On May 2, 2003, Canadian Citizenship and Immigration Minister Denis Coderre and Solicitor General Wayne Easter issued a "national security certificate" against Zündel under the provisions of the Canadian Immigration and Refugee Protection Act, indicating that he was a threat to Canada's national security owing to his alleged links with violent neo-Nazi groups, including Aryan Nations leader Richard Girnt Butler, neo-Nazi Christian Worch, and former Canadian Aryan Nations leader Terry Long, as well as Ewald Althans, convicted in a German court in 1995 of charges that included insulting the memory of the dead and insulting the state.

Zündel moved twice to have Canadian Federal Court justice Pierre Blais recuse himself from the case for "badgering and accusing the witness of lying" and exhibiting "open hostility" towards Zündel, and filed two constitutional challenges, one in the Ontario courts and one in the federal courts, both unsuccessful. During the hearing, Zündel characterized his position as "Sometimes I feel like a black man being convicted on Ku Klux Klan news clippings."[29]

Zündel meanwhile moved to be released from detention on his own recognizance while the legal proceedings were ongoing.

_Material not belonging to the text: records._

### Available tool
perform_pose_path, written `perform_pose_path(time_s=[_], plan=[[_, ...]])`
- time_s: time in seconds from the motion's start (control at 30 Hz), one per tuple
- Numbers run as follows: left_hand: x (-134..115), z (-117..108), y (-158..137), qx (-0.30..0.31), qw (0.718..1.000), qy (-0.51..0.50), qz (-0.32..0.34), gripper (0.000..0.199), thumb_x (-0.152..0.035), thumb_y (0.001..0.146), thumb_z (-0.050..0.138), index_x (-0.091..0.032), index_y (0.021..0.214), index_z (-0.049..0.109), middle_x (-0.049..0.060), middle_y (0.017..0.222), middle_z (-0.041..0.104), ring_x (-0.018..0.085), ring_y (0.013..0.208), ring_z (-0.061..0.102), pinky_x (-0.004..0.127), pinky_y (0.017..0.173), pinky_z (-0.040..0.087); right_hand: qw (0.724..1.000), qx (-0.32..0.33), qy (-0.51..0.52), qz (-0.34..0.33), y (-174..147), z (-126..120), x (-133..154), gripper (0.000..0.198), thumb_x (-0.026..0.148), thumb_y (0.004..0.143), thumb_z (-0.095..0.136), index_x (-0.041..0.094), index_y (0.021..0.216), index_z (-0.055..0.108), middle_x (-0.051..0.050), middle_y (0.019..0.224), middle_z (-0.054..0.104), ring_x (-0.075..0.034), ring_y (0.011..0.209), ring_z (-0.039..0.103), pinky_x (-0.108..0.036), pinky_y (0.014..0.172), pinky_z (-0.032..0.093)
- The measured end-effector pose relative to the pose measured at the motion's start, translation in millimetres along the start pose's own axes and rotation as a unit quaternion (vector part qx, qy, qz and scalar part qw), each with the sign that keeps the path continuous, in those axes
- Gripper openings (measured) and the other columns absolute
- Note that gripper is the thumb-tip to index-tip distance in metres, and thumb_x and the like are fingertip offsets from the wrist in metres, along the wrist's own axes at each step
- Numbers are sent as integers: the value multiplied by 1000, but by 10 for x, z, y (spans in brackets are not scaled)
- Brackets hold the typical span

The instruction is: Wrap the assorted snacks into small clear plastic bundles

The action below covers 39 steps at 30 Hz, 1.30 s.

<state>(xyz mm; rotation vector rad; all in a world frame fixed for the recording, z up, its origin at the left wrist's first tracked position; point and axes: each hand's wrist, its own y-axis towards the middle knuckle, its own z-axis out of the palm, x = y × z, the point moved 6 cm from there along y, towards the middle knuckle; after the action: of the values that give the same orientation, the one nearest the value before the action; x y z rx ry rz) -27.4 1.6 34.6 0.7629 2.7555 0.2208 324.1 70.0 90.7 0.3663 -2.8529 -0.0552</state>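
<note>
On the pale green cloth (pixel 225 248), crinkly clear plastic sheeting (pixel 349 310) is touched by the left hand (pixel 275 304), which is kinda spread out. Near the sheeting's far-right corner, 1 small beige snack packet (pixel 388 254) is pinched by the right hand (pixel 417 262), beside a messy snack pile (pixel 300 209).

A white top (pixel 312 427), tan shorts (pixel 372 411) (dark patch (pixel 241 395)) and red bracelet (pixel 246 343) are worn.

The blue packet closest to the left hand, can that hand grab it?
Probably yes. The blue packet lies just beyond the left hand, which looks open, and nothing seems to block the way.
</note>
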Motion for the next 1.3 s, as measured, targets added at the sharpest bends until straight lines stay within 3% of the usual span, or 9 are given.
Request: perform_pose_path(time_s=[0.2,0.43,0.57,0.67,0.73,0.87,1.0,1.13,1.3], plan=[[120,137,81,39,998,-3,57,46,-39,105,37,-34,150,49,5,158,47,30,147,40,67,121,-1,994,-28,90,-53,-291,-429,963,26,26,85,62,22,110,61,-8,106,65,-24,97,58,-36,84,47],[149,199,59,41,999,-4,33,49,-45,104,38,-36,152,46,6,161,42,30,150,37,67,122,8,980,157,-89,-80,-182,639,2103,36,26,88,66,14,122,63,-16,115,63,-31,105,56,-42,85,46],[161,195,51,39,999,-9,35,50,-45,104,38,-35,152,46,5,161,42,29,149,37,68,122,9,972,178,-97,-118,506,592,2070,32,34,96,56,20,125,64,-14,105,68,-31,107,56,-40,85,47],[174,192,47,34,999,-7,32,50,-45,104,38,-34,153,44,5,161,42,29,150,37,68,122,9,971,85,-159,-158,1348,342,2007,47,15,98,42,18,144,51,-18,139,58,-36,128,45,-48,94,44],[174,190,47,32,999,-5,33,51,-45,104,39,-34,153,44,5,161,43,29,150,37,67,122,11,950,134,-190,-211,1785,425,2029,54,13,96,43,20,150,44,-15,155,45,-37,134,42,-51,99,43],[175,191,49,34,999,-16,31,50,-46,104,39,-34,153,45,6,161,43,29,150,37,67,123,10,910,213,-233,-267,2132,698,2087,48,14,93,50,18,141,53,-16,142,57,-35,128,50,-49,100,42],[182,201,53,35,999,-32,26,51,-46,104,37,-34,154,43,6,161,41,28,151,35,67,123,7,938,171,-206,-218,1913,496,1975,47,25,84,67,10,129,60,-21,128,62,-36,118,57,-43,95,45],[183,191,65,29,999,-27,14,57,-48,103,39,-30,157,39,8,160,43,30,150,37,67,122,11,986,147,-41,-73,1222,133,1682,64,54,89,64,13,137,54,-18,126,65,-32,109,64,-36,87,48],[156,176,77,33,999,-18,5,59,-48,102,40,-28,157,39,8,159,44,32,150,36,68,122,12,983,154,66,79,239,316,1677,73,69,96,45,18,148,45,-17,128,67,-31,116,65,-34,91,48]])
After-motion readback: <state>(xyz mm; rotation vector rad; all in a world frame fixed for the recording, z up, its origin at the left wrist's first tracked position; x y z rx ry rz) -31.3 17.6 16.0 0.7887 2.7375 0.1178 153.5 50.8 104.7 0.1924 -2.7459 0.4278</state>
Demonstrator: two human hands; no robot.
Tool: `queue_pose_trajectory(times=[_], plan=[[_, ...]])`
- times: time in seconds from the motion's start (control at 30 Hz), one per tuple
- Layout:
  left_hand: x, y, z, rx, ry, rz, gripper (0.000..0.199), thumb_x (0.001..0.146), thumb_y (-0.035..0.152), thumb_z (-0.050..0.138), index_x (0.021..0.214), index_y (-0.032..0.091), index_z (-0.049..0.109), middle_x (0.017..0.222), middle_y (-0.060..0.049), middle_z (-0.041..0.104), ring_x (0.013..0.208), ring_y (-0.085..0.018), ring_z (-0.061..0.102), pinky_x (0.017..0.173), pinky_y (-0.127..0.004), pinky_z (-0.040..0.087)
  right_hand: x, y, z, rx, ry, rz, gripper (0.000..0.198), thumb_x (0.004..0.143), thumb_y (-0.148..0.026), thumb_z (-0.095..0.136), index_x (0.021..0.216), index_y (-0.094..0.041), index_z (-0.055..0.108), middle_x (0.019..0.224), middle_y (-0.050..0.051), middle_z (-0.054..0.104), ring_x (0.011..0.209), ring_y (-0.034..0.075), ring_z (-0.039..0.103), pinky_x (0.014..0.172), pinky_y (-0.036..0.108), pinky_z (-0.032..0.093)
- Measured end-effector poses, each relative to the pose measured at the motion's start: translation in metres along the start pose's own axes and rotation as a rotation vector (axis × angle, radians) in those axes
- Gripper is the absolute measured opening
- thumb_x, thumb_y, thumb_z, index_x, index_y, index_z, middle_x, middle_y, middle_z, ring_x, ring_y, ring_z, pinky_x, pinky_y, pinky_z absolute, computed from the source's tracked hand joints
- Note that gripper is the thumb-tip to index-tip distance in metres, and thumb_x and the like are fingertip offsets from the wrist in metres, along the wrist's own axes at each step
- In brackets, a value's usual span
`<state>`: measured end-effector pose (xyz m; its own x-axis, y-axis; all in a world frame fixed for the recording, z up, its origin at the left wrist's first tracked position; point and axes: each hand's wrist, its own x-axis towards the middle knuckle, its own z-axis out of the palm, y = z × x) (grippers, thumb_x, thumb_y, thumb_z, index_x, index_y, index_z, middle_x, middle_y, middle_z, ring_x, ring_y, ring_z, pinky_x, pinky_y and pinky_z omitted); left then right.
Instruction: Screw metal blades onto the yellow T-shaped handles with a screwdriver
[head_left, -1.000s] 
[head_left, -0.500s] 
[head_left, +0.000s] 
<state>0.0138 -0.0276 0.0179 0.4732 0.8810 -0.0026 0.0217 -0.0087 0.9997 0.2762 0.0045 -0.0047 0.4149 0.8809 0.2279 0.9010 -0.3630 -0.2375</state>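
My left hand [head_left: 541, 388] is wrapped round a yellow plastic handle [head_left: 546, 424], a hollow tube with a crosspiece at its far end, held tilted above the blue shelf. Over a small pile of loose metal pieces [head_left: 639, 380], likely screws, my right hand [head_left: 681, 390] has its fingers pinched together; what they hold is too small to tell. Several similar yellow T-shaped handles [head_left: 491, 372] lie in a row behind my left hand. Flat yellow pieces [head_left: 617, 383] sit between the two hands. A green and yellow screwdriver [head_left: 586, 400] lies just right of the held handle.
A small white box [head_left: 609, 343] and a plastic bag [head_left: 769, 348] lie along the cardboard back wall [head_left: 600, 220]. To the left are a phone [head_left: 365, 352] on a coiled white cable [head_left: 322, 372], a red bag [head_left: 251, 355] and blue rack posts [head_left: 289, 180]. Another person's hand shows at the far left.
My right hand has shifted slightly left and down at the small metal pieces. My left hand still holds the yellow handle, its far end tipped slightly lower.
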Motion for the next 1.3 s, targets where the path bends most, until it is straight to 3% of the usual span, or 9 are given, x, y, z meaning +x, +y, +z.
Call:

His lawyer, Doug Christie, introduced as a "surprise witness" Lorraine Day, a California doctor who practiced alternative cancer treatments, to testify that Zündel's incarceration at Toronto's Toronto West Detention Centre was causing his chest tumor (revealed to the court a few weeks previously) to grow and his blood pressure to rise, that the medication supplied to control his blood pressure was causing side effects such as a slow heart rate and loss of memory, and that he needed "exercise, fresh air, and freedom from stress. The whole point is we need to have his high blood pressure controlled without the drug."[29] On January 21, 2004, after three months of hearings including both public and secret testimony, Justice Blais again ruled against Zündel with a damning statement.

During his imprisonment, Canadian right-wing leader Paul Fromm attempted to hold numerous rallies in support of Zündel, both in Ontario and in Alberta. The rallies were met with formidable opposition, namely by the Anti-Racist Action group, which heightened its opposition to Fromm's pro-Zündel work in the summer of 2004. The anti-racist efforts included participation by numerous Toronto activist groups and individuals, including Shane Ruttle Martinez and Marcell Rodden, and successfully managed to prevent similar future congregations of the neo-Nazis. Fromm eventually ceased his efforts after being advised by Zündel's attorneys that public clashes between supporters and opponents of Zündel were not assisting the image of their client's case.

On February 24, 2005, Justice Blais ruled that Canada could deport Zündel back to Germany at any time, and on February 25, Zündel's lawyer, Peter Lindsay, announced that his client would not attempt to obtain a stay against the deportation and that his fight to remain in Canada was over. In his decision, Justice Blais noted that Zündel had had the opportunity to respond to the allegations of the decision of January 21 by explaining the nature of his contacts with the extremists mentioned and/or providing exonerating witnesses, but had failed to do so. Blais found that "Mr. Zündel's activities are not only a threat to Canada's national security, but also a threat to the international community of nations."[30]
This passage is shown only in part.